- _Assigned task_
Only lines with the word "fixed" are wanted; copy each of them from the listing below.

- _Study material_

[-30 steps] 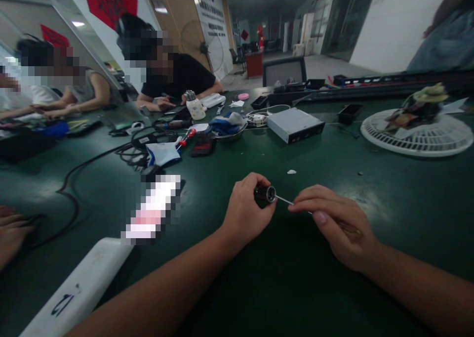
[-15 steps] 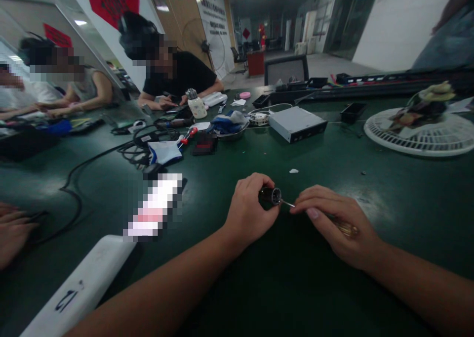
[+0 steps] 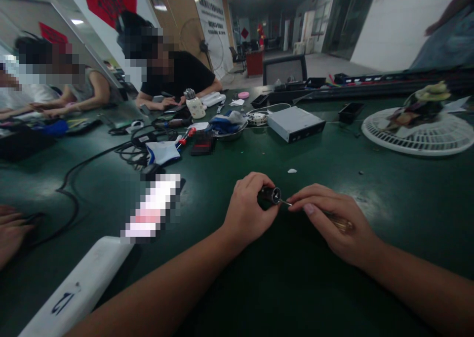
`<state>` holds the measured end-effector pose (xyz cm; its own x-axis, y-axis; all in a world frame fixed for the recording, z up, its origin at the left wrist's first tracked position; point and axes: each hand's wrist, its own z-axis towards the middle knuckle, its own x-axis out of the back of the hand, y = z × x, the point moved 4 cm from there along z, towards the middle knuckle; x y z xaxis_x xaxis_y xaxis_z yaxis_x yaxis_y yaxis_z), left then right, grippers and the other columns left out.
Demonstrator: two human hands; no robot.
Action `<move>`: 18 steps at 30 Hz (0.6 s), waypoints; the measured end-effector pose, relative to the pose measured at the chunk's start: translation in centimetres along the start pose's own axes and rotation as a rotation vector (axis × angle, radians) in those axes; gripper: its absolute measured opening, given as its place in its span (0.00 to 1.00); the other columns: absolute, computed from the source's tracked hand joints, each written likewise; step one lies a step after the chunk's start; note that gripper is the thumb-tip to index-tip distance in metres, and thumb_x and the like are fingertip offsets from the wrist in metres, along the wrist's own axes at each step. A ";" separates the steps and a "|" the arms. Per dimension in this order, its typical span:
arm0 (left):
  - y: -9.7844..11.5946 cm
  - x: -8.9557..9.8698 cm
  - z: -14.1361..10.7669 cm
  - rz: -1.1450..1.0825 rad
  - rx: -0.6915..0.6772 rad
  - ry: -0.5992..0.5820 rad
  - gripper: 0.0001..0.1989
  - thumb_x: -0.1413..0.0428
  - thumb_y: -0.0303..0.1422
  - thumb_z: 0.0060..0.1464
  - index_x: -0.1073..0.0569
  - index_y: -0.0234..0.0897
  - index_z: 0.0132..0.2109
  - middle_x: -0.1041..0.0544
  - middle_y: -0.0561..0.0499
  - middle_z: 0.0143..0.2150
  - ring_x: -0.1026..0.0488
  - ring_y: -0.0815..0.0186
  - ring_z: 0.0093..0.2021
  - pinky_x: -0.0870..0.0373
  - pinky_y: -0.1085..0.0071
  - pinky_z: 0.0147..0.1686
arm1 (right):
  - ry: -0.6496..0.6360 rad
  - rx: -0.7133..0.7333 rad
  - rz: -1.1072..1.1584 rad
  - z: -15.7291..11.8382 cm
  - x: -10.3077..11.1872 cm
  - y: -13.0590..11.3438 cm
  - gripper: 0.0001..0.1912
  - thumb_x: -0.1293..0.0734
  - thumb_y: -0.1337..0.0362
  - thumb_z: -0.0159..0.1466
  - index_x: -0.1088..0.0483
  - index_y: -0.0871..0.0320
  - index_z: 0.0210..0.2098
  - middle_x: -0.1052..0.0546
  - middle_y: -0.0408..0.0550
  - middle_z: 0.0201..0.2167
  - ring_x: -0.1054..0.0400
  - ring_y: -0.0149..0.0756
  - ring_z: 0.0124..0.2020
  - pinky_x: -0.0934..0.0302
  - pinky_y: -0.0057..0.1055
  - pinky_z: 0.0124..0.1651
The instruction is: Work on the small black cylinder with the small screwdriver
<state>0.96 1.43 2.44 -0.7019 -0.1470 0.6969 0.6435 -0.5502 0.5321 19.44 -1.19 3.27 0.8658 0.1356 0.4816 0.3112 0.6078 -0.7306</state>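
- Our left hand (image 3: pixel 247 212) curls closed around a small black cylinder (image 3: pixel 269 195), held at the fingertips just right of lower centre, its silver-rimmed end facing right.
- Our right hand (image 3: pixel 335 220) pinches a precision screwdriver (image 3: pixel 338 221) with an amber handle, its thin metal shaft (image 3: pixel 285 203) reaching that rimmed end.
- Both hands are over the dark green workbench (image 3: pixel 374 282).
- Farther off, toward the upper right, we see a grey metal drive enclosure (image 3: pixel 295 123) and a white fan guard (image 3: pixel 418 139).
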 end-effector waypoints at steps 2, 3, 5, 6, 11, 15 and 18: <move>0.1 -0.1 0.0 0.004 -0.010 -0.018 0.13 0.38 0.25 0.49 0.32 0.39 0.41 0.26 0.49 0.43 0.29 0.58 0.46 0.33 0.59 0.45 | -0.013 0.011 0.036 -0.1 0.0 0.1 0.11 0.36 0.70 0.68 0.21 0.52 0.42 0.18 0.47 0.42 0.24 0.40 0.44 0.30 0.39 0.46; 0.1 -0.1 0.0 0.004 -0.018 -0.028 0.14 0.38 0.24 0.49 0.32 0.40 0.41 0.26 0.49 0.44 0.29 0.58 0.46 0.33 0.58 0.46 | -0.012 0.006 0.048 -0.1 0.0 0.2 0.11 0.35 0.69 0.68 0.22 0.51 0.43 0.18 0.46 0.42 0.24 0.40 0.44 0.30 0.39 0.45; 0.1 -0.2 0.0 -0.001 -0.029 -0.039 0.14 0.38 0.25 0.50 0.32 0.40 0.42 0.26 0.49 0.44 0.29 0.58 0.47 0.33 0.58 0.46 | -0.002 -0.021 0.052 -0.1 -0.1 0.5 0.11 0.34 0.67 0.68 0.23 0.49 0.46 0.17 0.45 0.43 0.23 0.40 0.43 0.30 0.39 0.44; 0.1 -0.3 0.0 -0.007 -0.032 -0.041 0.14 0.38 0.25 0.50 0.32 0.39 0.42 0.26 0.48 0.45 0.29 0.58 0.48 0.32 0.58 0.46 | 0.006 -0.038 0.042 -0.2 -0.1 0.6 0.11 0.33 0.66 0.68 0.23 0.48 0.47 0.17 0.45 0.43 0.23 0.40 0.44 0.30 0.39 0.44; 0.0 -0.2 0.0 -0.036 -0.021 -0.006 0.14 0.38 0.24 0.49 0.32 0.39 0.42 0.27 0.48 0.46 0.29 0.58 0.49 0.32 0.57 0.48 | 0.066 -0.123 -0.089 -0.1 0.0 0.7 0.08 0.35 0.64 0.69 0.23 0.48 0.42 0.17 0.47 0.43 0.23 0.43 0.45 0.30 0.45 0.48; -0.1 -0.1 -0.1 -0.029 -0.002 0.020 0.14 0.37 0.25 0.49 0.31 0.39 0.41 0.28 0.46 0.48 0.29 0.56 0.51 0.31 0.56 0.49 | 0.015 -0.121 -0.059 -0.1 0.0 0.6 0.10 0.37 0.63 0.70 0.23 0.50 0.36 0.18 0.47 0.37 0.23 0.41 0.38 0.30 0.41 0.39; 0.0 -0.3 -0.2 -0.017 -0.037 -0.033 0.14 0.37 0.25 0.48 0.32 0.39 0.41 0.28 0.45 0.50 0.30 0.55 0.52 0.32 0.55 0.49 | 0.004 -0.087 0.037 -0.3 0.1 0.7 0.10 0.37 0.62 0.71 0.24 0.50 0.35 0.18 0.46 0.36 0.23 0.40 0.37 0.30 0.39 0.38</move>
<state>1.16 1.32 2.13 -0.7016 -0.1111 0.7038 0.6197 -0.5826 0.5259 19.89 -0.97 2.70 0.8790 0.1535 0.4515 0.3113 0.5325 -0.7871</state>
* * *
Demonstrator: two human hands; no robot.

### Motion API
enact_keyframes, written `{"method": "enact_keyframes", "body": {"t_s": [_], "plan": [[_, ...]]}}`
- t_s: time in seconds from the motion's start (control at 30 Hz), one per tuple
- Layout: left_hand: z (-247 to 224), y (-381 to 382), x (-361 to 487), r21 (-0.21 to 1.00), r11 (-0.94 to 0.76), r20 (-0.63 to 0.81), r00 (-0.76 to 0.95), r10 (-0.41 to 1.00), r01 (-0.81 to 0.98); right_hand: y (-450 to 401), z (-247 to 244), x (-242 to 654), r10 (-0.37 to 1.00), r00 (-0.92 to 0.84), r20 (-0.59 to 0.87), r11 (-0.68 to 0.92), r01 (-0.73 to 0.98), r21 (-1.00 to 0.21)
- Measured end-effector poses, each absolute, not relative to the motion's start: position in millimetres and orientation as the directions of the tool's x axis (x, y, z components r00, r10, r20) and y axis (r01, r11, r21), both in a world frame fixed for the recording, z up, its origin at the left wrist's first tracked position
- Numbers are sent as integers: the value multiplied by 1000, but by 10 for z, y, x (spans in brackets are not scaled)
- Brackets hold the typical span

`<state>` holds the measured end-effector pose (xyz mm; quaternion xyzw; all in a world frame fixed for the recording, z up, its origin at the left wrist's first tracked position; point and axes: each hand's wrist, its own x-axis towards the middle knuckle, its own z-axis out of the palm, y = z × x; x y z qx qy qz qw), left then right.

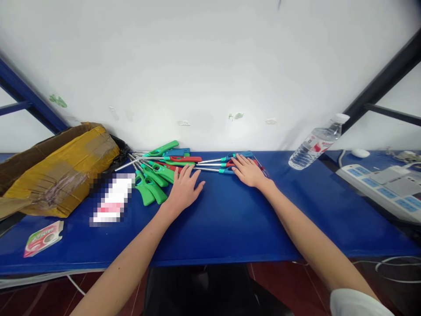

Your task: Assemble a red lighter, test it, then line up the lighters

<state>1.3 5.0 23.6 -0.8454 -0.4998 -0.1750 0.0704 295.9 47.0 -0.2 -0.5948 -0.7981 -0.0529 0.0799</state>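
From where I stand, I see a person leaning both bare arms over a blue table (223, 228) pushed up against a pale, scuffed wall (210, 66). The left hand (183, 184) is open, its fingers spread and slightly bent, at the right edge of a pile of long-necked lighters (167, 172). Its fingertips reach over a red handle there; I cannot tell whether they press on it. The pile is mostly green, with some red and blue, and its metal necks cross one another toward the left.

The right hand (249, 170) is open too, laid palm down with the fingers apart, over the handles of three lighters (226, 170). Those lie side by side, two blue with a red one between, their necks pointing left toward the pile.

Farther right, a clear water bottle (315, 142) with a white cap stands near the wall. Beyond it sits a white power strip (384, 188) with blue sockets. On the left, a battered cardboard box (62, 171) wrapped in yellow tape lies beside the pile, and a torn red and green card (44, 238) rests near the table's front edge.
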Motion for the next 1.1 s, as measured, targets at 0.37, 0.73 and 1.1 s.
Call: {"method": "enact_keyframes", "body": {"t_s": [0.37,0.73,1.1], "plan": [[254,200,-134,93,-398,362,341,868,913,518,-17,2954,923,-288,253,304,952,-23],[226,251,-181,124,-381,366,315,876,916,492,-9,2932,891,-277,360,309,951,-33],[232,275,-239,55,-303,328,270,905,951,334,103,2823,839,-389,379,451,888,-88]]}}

- _Answer for the task_
`<state>` holds the measured end-effector pose (xyz cm; its own x-axis, y-axis; all in a world frame fixed for the recording, z up, its origin at the left wrist's first tracked position; point and axes: each hand's wrist, its own z-axis towards the middle knuckle, its own x-axis out of the back of the hand, y = z × x, the point moved 4 cm from there along z, towards the middle knuckle; x y z xaxis_x xaxis_y xaxis_z yaxis_x yaxis_y yaxis_z), left then right, grippers and the other columns left out.
- Measured end-effector poses, each absolute, not relative to the motion's start: position in millimetres and orientation as the directions of the tool's x axis (x, y, z components r00, r10, r20) and y axis (r01, r11, r21), both in a world frame fixed for the recording, z up, its origin at the left wrist's first tracked position
`<state>` holds the measured end-effector pose (xyz mm; quaternion xyzw; all in a world frame fixed for the recording, z up, its origin at the left wrist's first tracked position; point and axes: each hand's wrist, its own x-axis towards the middle knuckle, its own z-axis out of the palm, y = z × x; x y z qx qy qz qw), left then right.

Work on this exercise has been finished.